> Instructions to follow
All that is wanted is a word-for-word copy of the data from its first line to the line containing "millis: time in", both included.

━━━━━ Records supplied ━━━━━

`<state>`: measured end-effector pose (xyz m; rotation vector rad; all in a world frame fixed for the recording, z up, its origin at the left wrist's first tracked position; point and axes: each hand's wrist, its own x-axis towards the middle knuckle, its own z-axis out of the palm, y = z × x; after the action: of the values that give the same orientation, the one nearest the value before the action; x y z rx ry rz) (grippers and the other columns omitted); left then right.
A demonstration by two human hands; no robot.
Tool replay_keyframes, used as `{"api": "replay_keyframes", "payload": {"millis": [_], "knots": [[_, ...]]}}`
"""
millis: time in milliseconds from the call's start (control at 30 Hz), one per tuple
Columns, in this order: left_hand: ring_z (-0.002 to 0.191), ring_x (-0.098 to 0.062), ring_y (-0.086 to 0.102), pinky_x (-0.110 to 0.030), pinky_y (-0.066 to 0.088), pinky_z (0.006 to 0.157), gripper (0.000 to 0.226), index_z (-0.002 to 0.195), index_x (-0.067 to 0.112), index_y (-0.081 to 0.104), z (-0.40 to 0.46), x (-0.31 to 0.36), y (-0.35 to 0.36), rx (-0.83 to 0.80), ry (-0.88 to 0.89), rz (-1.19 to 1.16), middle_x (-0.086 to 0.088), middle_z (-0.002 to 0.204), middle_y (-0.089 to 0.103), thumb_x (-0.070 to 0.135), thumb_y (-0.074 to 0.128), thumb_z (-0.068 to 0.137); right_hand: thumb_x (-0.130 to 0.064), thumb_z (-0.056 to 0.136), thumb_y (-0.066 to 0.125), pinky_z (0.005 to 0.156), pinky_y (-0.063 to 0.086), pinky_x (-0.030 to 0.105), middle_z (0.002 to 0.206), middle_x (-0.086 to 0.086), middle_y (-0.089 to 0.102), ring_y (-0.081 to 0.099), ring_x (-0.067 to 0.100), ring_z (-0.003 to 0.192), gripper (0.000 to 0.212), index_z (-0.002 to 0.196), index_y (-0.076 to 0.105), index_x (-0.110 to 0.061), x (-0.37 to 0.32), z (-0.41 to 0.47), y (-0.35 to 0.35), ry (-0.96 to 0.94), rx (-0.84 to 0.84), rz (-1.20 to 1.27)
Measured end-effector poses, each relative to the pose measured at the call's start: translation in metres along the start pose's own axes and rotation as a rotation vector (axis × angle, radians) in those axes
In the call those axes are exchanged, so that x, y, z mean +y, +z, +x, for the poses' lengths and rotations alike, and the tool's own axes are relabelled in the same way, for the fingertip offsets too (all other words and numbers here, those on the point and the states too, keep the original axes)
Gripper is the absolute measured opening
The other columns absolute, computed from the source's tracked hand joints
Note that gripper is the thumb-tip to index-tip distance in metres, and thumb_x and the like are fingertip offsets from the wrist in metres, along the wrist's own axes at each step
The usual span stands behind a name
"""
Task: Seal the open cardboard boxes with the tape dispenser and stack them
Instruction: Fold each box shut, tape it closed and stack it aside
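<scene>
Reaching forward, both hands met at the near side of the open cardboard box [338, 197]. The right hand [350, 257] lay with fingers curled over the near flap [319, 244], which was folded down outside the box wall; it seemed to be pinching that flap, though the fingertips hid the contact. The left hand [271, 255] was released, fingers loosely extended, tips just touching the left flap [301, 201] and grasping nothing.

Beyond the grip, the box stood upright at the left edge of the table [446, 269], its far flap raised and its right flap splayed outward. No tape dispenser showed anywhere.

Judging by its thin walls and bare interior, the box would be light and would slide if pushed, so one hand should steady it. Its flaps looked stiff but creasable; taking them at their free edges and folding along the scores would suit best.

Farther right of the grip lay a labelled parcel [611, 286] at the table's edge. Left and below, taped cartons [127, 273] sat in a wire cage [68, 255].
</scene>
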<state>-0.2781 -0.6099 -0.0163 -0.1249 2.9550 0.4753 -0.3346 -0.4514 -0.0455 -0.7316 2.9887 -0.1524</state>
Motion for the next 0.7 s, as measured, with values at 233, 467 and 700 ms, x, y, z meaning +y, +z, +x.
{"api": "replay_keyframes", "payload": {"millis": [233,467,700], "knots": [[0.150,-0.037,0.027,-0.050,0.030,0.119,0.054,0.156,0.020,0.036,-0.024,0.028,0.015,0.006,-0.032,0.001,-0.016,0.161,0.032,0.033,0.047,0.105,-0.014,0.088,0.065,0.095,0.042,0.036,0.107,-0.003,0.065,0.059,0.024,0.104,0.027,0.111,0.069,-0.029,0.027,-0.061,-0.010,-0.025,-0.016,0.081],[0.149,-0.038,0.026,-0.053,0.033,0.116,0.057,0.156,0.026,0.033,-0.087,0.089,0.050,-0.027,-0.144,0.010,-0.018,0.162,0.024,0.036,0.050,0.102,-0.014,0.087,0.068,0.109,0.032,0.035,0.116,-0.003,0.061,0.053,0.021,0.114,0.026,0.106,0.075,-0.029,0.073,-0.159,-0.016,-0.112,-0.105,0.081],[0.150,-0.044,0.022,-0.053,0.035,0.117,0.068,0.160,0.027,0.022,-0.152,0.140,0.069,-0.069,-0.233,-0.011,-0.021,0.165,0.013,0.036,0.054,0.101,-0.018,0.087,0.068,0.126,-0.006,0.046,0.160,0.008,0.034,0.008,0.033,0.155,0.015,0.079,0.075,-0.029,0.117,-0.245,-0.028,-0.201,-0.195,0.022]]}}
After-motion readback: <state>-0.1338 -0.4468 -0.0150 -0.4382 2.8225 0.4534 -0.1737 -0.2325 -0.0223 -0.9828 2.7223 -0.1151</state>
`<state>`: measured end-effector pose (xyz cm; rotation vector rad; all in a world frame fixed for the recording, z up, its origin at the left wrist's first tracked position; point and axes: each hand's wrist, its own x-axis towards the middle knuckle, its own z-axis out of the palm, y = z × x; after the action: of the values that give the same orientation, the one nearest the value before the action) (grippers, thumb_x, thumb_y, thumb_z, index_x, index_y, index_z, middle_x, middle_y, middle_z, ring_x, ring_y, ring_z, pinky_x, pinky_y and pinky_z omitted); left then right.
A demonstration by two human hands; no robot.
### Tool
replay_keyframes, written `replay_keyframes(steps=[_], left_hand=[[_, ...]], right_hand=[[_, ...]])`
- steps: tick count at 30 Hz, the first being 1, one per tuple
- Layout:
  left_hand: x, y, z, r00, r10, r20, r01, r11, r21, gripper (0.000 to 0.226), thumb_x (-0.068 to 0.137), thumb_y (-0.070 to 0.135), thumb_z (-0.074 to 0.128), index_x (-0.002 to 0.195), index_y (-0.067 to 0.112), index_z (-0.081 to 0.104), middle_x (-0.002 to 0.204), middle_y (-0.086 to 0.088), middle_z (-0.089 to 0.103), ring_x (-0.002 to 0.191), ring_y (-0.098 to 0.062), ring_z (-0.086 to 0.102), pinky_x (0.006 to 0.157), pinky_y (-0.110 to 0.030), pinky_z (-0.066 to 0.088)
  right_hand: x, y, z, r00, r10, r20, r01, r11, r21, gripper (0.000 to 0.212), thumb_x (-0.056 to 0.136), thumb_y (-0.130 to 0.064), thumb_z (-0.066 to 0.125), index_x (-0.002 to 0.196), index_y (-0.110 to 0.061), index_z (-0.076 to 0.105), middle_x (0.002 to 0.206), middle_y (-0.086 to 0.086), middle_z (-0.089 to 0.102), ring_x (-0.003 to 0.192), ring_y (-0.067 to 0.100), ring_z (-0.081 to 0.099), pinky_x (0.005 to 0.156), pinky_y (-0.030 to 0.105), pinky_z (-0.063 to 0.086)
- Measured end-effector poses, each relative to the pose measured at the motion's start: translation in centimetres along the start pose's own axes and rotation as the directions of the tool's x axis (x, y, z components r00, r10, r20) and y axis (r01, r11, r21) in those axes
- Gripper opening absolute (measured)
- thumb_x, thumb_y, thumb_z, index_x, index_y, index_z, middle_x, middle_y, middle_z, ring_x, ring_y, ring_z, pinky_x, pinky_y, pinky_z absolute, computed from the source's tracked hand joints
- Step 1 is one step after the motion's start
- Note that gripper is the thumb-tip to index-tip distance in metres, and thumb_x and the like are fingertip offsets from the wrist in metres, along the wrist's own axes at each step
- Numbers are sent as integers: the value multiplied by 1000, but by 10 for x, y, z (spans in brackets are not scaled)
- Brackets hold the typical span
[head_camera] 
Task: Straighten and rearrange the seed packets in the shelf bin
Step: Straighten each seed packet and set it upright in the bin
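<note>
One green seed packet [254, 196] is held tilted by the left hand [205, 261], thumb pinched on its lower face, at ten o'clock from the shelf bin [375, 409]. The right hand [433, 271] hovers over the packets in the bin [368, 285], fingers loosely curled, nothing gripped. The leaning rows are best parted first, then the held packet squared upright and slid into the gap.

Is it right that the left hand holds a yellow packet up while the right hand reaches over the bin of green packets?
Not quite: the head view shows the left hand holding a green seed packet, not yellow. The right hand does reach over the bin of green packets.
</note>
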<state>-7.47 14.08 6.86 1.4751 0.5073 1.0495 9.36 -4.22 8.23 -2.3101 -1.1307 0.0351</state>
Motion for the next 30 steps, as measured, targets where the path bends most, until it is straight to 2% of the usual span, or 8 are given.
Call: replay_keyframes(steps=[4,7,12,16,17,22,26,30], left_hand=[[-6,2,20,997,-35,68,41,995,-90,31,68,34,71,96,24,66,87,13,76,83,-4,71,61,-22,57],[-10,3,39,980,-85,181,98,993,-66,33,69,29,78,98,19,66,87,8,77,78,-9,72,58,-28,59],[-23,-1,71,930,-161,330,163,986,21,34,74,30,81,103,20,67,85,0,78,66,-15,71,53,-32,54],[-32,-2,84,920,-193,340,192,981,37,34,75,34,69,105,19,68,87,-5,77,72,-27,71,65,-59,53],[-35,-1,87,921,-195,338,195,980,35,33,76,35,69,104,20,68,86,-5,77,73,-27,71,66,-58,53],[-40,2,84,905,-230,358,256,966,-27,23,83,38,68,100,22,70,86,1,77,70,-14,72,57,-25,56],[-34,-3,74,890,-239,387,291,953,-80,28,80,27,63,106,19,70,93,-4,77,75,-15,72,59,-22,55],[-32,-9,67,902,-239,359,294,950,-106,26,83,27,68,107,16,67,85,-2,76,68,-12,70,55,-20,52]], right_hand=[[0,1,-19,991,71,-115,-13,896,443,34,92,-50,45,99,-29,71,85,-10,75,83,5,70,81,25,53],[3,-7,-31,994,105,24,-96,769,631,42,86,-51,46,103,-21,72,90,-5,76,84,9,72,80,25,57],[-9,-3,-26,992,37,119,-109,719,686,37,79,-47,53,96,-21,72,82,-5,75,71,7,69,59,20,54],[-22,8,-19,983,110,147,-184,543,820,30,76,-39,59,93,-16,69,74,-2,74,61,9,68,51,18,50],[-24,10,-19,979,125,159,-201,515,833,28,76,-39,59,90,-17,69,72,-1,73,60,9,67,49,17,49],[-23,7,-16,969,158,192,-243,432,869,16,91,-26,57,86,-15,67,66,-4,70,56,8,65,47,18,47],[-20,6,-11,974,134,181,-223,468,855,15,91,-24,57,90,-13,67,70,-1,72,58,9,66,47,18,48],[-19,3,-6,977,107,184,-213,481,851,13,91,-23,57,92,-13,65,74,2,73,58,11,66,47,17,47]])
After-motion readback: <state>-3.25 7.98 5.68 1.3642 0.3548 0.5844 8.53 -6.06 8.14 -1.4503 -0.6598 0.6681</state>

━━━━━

> Written reply
`<state>`: measured end-effector pose (xyz m; rotation vector rad; all in a world frame fixed for the recording, z up, its origin at the left wrist's first tracked position; point and axes: each hand's wrist, its own x-axis towards the middle knuckle, its own z-axis out of the palm, y = z × x; after the action: of the values that give the same orientation, the one nearest the value before the action; x y z rx ry rz) (grippers and the other columns omitted); left then right.
A demonstration by two human hands; no robot.
Tool replay_keyframes, used as `{"api": "replay_keyframes", "payload": {"millis": [_], "knots": [[_, ...]]}}`
"""
millis: time in milliseconds from the call's start (control at 30 Hz), one per tuple

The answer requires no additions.